The most important criterion for determining synesthesia is the individual consistency of a coupling over extended periods of time. For example, one synesthete always perceives the number 1 as green, while for another it is always yellow. Thus, every synesthete has his or her individual constant couplings of activating and activated perceptions, or his or her own synesthetic reality, which clearly complicates the study of the synesthetic phenomenon.

2 Various Types of Synesthesia

According to Peter G. Grossenbacher, three types of synesthesia can generally be distinguished with respect to their origin: 1) For people with genuine synesthesia, there are couplings of inducer and concurrent that are constant over time and were always present. 2) In the case of the acquired form, consistent couplings occur due to a neuropathological state. 3) In drug-induced synesthesia, there are temporary, variable couplings caused by psychoactive substances (such as, e.g., LSD or mescaline). This article will only deal with genuine synesthesia.

In the area of genuine synesthesia, the scientific literature most frequently describes colored hearing, in which spoken words, letters, numbers, voices, or sounds activate visual impressions like colors and/or figures, so-called photisms. During the course of Synaesthesia and Sound, a research and development project by Jamie Ward and Samantha Moore, it was shown that visualizations of synesthetic photisms in combination with sounds were perceived as particularly aesthetic even by non-synesthetes.

The perception of photisms is less frequently triggered by taste, smell, or when a person feels pain. A little-researched phenomenon is so-called emotional synesthesia. This term is used in two respects: It describes a form of synesthesia in which a sensory modality, such as, e.g., the sense of touch, elicits a feeling depending on the stimulus. Vilayanur S. Ramachandran, for example, describes a woman who felt inferior when she touched denim with her hand, while she felt calm and strong when she touched smooth metal. In its other meaning, emotional synesthesia can also describe synesthetic perceptions that are caused by an emotional state (Emrich 2002).

However, there are not only many different forms of synesthesia, there also can be major differences between perceptions by synesthetes within the same form of synesthesia. While, for instance, some grapheme-color synesthetes report they see colors on the letters themselves, or projected around them, others report that the colors cannot really be seen visually, but only in their mind’s eye.

3 Early Scientific Descriptions of Synesthesia

A synesthesia-like phenomenon was first mentioned in 1690 by John Locke in his text An Essay Concerning Human Understanding. He described a blind man who associated the color scarlet red with the sound of a trumpet.[1] In 1720, the ophthalmologist T. Woolhouse also described a blind man who could hear and feel colors (Wellek 1937).

In 1812, the physician G. T. L. Sachs published a report on two albinos who perceived sounds and numbers in color.
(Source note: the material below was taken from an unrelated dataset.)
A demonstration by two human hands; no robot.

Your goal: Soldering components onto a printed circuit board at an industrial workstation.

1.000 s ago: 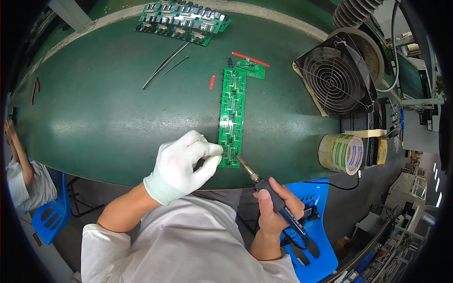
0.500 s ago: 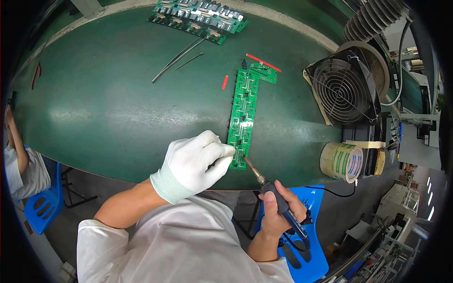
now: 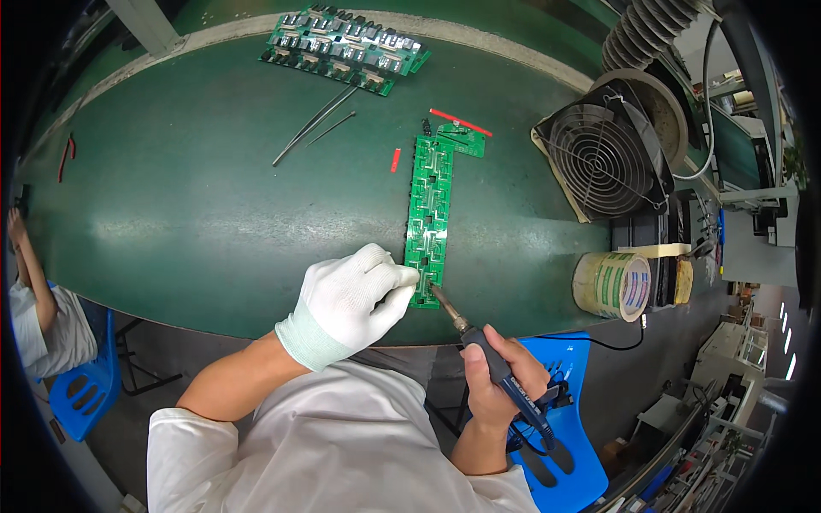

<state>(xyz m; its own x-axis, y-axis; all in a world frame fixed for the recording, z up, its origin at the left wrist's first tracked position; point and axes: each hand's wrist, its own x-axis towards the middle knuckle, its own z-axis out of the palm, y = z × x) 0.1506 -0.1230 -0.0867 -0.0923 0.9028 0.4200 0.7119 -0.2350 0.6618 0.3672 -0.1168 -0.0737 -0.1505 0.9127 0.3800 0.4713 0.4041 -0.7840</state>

However, to this day it has not been possible to establish a connection between synesthesia and albinism (Ione and Tyler 2004).

In 1873, J. A. Nussbaumer announced through the medical weekly Wiener Medizinische Wochenschrift that he was a color-sound synesthete, hoping that this would perhaps call forth people who had made similar observations, as his self-description fundamentally contradicted the prevailing theory of a specific energy of the sensory nerves (according to Johannes P. Müller 1826). Encouraged by this description, in 1881 the psychiatrist Eugen Bleuler, himself a synesthete, published a first quantitative study of synesthesia in which he classified 12% of the 600 participants as synesthetes (Bleuler and Lehmann 1881) and provided detailed descriptions of these seventy-seven persons. This also enabled him to compare synesthetic perceptions with one another. He determined that inter-individually, photisms differ widely and yet share certain similarities. High notes, for example, tend to activate bright colors. Bleuler also ruled out that these perceptions could be learned, and he identified the brain as the original source. Further scientific papers were published in 1880 (Visualised Numerals) and in 1883 (Inquiries into Human Faculty) by Sir Francis Galton, a cousin of Charles Darwin.

The term synesthesia was probably first used in 1866 by the French physiologist and neurologist Alfred Vulpian, though with a different meaning than is common today.[2]

4 Early Research Approaches

Following Francis Galton’s publications, a wave of synesthesia research ensued in the late 19th and early 20th centuries in which individual cases were in part meticulously described. Between 1880 and 1920, approximately one hundred pieces were published every decade. As had been the case with Eugen Bleuler, research interest focused on identifying shared characteristics between color perceptions, since despite obvious differences there were evidently certain regularities: a connection between pitch and brightness was proposed frequently. There were also scattered reports of a connection between volume and size, volume and brightness, and pitch and size. There were various explanatory approaches: on one side, certain scientists were of the opinion that synesthesia had a pathological origin (Claviere 1889); it was assumed that there was either a faulty circuit between the respective sensory centers (Pedrono 1882) or a kind of insufficient differentiation between sensory centers (Coriat 1913). Another theory postulated that different sensory impressions shared characteristics through which synesthetic perception was conveyed (Bleuler 1881, Féré 1892).

Synesthesia disappeared again from the focus of scientific interest in the late 1940s because it had not been possible to objectively measure the phenomenon, and introspection (i.e. self-description) was no longer recognized as a method of collecting data in experimental psychology. The number of publications consequently decreased. Between 1930 and 1940, only 30 pieces of writing were published; in the ensuring years it was even less (Marks 1975).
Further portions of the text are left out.